Other genuine question for everyone: What actual technical solution do you think should be implemented?
Should Valve run a massive LLM, an AI, to either directly moderate or screen all user generated content on Steam?
Final genuine question: Does your answer involve the concept that all user content on a platform, or website, should be the legal responsibility of the platform/website operator?
Because if your answer to that last question is yes, well then you’re basically saying we should overturn Section 230 of the Communications Decency Act, which would mean, amongst other things, any lemmy instance hosted in the US should itself be taken down if any of its users say something like ‘I hope Donald Trump dies a horrible death, soon.’
Because that’s almost certainly going to be viewed as a direct death threat by the current administration, if not just by the currently existing .world mod team.
I believe the answer is simply to give better moderation tools to the developers on their own games’ Store and Forum pages, since it’s developers who seem to have an issue with current moderation.

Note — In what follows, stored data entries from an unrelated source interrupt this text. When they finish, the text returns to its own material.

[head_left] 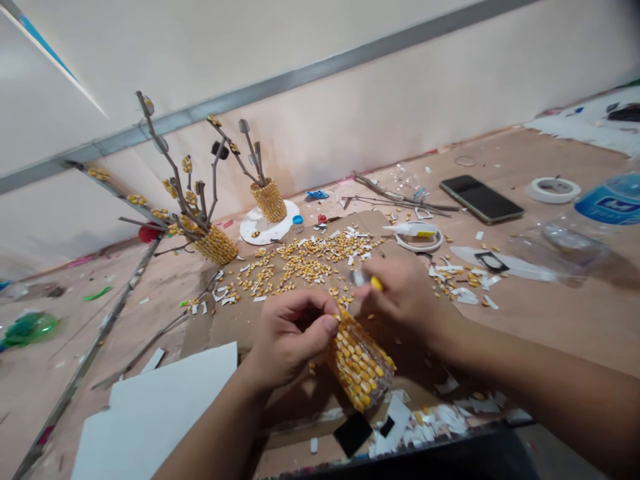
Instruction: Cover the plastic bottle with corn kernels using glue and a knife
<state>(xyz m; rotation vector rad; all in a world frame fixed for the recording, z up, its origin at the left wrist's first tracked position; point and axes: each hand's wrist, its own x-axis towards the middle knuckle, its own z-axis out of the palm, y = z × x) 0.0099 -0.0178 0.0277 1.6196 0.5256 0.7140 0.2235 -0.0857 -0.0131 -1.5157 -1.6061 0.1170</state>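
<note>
My left hand (295,333) is closed at the upper end of a cylinder covered in corn kernels (357,367). Its thumb and index finger pinch near the rim, where a pale kernel seems to show. The cylinder leans, and a strip of its side is bare and see-through. Just right of the rim, my right hand (400,297) is closed around a small white-and-yellow object (376,284), blurred and mostly hidden by the fingers. Beyond both hands, loose corn kernels (305,270) lie scattered with white scraps on a cardboard sheet (235,320).
Two corn-covered pots (216,245) with twigs stand at the back left, one on a white disc (250,230). Rightward lie a glue bottle (413,230), tape roll (554,189), phone (481,198) and plastic bottle (607,200). White board (160,413) lies at front left.
</note>
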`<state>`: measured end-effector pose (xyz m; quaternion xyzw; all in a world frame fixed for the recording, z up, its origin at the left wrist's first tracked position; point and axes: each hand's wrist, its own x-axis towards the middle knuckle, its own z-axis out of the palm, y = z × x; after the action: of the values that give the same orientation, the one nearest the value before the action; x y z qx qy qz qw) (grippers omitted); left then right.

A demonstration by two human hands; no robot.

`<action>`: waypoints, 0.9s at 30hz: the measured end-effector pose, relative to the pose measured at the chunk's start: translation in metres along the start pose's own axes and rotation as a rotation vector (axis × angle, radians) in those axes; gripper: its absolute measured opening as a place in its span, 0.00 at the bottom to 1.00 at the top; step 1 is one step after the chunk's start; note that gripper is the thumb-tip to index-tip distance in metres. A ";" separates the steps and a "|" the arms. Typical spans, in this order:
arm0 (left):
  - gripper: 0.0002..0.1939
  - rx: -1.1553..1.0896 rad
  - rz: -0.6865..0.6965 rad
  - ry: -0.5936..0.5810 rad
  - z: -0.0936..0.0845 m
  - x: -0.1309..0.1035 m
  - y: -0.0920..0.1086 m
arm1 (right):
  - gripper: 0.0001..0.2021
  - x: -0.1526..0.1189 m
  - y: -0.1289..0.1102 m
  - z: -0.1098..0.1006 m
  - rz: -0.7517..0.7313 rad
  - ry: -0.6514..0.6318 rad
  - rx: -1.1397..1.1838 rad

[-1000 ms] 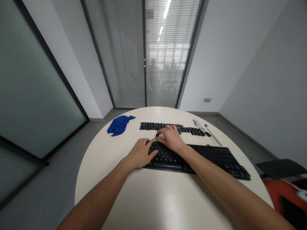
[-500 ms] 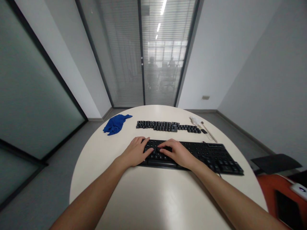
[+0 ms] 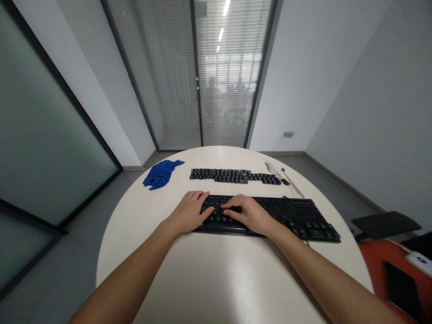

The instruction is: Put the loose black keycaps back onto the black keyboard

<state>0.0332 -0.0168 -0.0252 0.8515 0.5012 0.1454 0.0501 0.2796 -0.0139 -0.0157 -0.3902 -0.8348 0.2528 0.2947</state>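
A black keyboard lies across the round table, with many of its keycaps off and bare key posts showing. My left hand rests over its left end, fingers spread and thumb stretched along the keys, holding nothing. Over the left-middle keys, my right hand has its thumb and index finger drawn together around a small black keycap, mostly hidden by the fingertips. Behind the keyboard, loose black keycaps are lined up in rows.
A crumpled blue cloth lies at the table's far left. Toward the far right are a white tuft, a thin stick and a small black piece. An orange chair bearing a dark phone stands at the right.
The view has shifted slightly, so everything sits a little higher and further left. Both hands keep nearly the same pose on the keyboard.
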 end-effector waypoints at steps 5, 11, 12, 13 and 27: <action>0.27 0.019 0.017 0.020 0.000 0.001 0.002 | 0.08 0.000 -0.003 0.001 -0.027 0.010 -0.048; 0.27 0.004 0.023 0.024 0.000 0.001 0.001 | 0.09 0.001 -0.004 0.002 -0.101 -0.002 -0.068; 0.27 0.003 0.023 0.023 0.000 0.001 0.001 | 0.09 0.001 -0.004 0.003 -0.107 -0.004 -0.065; 0.26 0.004 0.021 0.020 0.000 0.001 0.001 | 0.09 0.001 -0.003 0.003 -0.108 -0.004 -0.062; 0.26 -0.011 0.020 0.021 -0.001 0.001 0.001 | 0.08 0.000 -0.006 0.001 -0.078 -0.015 -0.055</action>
<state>0.0347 -0.0167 -0.0238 0.8546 0.4925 0.1576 0.0482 0.2761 -0.0173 -0.0129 -0.3635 -0.8582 0.2211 0.2871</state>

Well ok, that sounds reasonable to me!
What kinds of tools do you mean?
Like, I’m not trying to be duplicitous, I genuienly want Steam to not be a cesspool.
https://partner.steamgames.com/doc/marketing/community_moderation
There’s an overview of what currently exists.
Yeah, a lot of it is based on having to manually flag things as harassment or bigotry or something like that, especially when it comes to actual game reviews, and it is obviously the case that whatever automated systems Valve currently has in place to auto flag things… are not sufficient.
And just for more context, here is the feed of Steamworks itself, which… more or less, is the sprt of update pipeline for Steam itself, as game devs would interface with it, which is also the system that would be the thing getting updated with new content moderation concepts.
https://store.steampowered.com/news/group/4145017
And here is basically the Steam Group for Steamworks/Steam itself, more or less, that may also be relevant:
https://steamcommunity.com/groups/steamworks
This solves the current problem but reintroduces the one that steam reviews exist to solve: giving the game’s developers control over the most visible discussion channels for the game allows for removal of negative reviews or user backlash. Think about how bad subreddits can be about “removing toxicity” after a GAAS cranks the monetization dial up when the devs are on the mod team.
At some point, the responsibility is gonna end up landing on the consumer to actually read some negative reviews and dismiss the game’s “negative reception” entirely if all the thumbs-downs are yammering on about “woke devs” or “DEI” or “the chinese translation is bad”.